>>>>
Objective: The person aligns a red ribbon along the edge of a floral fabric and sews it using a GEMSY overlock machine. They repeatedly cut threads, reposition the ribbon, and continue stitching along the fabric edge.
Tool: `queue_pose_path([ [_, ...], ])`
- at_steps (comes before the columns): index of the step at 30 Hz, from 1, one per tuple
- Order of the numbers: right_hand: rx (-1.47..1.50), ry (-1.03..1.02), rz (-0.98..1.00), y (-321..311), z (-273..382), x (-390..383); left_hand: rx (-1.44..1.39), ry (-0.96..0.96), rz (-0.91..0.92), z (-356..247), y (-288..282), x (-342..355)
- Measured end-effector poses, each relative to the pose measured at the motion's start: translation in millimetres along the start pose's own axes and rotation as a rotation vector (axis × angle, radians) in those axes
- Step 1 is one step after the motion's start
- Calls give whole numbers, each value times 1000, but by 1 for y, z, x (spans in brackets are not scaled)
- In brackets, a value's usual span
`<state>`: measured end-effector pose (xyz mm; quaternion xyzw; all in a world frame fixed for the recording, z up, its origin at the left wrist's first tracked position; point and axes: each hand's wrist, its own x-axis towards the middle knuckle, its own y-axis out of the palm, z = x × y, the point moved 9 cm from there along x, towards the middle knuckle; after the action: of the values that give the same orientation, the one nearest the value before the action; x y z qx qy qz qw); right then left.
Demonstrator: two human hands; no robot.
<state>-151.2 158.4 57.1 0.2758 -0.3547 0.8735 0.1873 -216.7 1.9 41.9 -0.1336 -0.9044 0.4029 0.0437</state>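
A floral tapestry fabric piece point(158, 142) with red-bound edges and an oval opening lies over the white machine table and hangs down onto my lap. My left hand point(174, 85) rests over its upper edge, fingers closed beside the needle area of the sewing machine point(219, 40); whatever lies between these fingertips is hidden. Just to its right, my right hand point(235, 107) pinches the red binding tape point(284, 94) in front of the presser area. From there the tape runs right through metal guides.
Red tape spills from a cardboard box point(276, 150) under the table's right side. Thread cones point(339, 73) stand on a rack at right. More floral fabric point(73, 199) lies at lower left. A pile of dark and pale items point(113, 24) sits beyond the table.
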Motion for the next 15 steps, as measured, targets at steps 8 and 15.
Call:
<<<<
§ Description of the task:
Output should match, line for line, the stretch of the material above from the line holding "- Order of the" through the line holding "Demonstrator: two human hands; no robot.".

§ Answer section:
- Order of the numbers: right_hand: rx (-1.47..1.50), ry (-1.03..1.02), rz (-0.98..1.00), y (-321..311), z (-273..382), x (-390..383); left_hand: rx (-1.44..1.39), ry (-0.96..0.96), rz (-0.91..0.92), z (-356..247), y (-288..282), x (-342..355)
- Measured end-effector poses, each relative to the pose measured at the motion's start: translation in millimetres along the start pose's own axes and rotation as a rotation vector (axis × angle, radians) in those axes
- Step 1 is one step after the motion's start
- Calls give whole numbers, each value times 1000, but by 1 for y, z, x (spans in brackets are not scaled)
- In brackets, a value's usual span
`<state>`: measured end-effector pose (xyz mm; quaternion xyzw; all in a world frame fixed for the recording, z up, its origin at the left wrist's first tracked position; point and axes: each hand's wrist, its own x-axis towards the middle knuckle, its own y-axis out of the palm, z = x × y, the point moved 9 cm from there along x, towards the middle knuckle; after the action: of the values that give the same orientation, the one nearest the value before the action; x y z qx qy qz qw); right then left.
Demonstrator: two human hands; no robot.

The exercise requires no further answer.